Для Цветаевой смерть – поэтическая метафора, в которой заключена тайна ее союза с Рильке. Смерть – это творческий дар, подлинный лик ее музы, апогей ее трансгрессивных устремлений в потустороннее. Однако смерть – это также реальный факт, грозящий навсегда вырвать Рильке из сферы ее досягаемости. Смерть способна разрушить ее поэтическое «я» вместе со всем, что она любит и чего желает, и от этого нет спасения. Процесс постепенного примирения Цветаевой с этим последним, реальным аспектом смерти – главным образом через исследование метафизических возможностей первого, метафорического аспекта – определяет не только ее переписку с Рильке, но и поэму «Попытка комнаты», которая в основном была написана во время первого перерыва в переписке двух поэтов (с конца мая по начало июня 1926 года), когда Цветаева пыталась примириться с осознанием факта смертельной болезни Рильке.

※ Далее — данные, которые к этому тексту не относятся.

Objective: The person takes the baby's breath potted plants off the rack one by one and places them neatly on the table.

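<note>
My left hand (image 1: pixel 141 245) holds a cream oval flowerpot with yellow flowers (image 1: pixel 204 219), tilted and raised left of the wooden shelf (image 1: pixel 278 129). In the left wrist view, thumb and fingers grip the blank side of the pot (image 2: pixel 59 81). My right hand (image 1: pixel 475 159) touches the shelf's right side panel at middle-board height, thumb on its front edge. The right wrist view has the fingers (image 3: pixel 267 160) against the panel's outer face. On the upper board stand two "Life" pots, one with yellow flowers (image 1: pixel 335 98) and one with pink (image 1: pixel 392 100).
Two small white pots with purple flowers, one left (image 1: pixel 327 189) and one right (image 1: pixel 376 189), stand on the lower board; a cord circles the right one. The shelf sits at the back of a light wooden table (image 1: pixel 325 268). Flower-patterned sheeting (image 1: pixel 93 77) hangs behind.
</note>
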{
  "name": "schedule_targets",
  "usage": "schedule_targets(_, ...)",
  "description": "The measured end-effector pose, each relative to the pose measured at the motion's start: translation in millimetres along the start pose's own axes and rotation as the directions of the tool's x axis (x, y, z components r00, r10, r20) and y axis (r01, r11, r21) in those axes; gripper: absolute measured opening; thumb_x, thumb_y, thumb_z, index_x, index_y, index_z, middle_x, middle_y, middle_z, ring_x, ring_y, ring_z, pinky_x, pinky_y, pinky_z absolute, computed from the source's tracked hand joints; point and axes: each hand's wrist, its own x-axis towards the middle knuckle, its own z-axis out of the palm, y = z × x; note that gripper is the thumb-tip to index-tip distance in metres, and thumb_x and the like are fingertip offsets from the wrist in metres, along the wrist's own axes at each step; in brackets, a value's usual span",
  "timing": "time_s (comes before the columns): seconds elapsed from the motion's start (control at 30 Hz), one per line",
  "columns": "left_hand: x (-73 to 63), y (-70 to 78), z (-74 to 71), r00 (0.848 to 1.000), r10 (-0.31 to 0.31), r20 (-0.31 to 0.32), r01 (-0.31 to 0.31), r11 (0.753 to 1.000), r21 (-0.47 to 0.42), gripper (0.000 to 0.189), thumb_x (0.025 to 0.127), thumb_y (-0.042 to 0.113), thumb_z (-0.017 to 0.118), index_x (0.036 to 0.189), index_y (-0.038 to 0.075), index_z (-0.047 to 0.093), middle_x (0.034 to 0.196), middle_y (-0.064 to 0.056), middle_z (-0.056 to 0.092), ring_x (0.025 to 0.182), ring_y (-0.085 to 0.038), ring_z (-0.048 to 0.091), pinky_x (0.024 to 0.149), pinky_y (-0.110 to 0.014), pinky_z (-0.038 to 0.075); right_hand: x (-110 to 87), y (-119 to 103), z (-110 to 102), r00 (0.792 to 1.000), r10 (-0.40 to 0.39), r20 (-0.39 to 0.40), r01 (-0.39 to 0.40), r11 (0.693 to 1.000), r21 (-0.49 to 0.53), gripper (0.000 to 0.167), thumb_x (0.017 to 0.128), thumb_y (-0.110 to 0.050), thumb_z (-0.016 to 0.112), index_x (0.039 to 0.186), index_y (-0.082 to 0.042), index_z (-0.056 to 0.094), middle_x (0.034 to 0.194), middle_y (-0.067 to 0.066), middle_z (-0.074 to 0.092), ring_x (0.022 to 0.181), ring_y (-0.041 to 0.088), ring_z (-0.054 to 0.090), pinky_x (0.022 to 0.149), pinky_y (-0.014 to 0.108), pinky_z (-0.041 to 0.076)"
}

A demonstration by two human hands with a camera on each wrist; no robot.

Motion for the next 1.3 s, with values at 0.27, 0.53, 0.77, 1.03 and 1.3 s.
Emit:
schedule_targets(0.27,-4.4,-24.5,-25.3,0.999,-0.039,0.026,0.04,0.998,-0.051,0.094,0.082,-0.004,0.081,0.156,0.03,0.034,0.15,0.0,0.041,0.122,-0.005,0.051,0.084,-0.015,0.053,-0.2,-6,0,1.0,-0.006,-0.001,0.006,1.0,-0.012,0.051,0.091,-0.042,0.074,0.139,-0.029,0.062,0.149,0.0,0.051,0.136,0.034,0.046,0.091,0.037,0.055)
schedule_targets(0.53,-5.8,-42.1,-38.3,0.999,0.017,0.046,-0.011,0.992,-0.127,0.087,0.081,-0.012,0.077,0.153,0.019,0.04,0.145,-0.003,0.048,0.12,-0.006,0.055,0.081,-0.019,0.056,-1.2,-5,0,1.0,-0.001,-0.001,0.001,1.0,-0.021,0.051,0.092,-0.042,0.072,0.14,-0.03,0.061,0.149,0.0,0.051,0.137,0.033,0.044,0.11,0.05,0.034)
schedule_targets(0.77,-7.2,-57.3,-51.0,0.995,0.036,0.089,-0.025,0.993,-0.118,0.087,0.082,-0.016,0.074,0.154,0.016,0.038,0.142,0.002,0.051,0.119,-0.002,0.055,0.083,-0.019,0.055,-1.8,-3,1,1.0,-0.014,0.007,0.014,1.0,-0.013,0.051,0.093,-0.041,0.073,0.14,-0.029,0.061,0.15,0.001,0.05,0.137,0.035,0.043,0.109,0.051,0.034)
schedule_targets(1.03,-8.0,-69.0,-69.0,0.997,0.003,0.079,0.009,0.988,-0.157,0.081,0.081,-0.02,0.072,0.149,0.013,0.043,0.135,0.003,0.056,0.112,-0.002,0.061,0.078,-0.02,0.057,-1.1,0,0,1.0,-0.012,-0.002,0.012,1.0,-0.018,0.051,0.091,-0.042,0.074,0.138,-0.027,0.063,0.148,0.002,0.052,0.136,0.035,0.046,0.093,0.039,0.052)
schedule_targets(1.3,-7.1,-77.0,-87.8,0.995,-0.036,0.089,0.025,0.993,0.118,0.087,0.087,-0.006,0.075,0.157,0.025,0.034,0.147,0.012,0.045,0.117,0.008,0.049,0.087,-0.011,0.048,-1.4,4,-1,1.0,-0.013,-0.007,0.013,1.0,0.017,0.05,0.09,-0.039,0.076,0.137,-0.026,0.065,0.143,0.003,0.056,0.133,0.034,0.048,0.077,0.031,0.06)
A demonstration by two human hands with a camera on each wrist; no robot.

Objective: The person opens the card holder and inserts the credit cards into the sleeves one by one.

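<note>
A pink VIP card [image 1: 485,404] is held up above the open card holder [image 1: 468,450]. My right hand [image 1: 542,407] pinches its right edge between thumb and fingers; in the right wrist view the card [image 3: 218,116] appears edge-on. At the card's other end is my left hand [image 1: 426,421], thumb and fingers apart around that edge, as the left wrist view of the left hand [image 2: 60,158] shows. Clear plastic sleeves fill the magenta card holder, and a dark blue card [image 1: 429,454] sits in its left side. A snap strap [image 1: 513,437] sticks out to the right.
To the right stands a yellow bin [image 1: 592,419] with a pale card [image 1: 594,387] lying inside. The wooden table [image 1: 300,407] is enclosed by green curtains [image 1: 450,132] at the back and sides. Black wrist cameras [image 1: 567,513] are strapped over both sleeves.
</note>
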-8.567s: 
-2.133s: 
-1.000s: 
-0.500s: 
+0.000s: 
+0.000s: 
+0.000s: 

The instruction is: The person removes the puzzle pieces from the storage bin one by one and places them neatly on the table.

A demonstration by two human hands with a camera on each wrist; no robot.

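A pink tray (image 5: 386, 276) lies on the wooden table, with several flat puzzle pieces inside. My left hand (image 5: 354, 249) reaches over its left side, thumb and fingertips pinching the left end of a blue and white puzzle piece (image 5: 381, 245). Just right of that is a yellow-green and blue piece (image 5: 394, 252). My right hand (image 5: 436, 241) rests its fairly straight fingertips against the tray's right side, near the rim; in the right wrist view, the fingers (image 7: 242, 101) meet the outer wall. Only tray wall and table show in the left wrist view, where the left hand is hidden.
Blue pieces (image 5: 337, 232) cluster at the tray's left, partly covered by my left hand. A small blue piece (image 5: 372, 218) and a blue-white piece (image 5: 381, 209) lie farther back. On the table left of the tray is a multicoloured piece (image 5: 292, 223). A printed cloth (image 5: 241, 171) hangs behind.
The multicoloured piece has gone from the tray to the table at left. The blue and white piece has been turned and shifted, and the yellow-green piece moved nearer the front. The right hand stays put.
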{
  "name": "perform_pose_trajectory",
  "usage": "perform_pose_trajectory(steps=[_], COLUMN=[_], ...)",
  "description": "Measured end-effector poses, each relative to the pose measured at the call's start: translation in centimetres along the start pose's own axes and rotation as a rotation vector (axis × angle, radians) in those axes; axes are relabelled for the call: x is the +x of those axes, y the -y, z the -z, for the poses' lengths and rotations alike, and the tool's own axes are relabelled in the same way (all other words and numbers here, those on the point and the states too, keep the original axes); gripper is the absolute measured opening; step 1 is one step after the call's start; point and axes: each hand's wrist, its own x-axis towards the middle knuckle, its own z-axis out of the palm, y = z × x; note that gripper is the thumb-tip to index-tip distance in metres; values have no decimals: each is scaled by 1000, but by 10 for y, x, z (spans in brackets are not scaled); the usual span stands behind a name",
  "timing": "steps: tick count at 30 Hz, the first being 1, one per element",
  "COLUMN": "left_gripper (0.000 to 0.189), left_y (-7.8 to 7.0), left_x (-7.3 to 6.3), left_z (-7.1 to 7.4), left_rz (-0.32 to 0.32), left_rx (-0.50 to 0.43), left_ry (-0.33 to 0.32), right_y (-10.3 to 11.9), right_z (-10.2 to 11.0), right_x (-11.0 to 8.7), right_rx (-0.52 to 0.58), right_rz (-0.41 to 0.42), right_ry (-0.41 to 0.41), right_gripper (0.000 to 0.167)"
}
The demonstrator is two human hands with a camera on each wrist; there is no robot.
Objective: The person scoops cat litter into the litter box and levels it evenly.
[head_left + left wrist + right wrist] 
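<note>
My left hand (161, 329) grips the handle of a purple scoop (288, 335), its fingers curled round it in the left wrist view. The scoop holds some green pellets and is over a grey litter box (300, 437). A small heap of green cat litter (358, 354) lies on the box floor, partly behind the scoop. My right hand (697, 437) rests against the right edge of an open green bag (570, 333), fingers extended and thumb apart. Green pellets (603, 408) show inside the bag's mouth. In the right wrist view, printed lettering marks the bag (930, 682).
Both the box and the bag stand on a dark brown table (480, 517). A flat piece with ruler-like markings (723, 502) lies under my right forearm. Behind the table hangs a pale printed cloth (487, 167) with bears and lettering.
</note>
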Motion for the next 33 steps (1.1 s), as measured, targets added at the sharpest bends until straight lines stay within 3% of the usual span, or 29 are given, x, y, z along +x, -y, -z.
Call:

После смерти Рильке Цветаева в письме к Пастернаку изложила сложную психологическую предысторию этой поэмы:
«Очень важная вещь, Борис, о которой хочу сказать. Стих о тебе и мне – начало Попытки комнаты – оказался стихом о нем и мне, каждая строчка. Произошла любопытная подмена: стих писался в дни моего крайнего сосредоточения на нем, а направлен был – сознанием и волей – к тебе. Оказался же – мало о нем! – о нем – сейчас (после 29-го декабря), т. е. предвосхищением, т. е. прозрением. Я просто рассказывала ему, живому, к которому же собиралась! – как не встретились, как иначе встретились. Отсюда и странная, меня самое тогда огорчившая… нелюбовность, отрешенность, отказность каждой строки. Вещь называлась “Попытка комнаты” и от каждой – каждой строкой – отказывалась» (6: 269).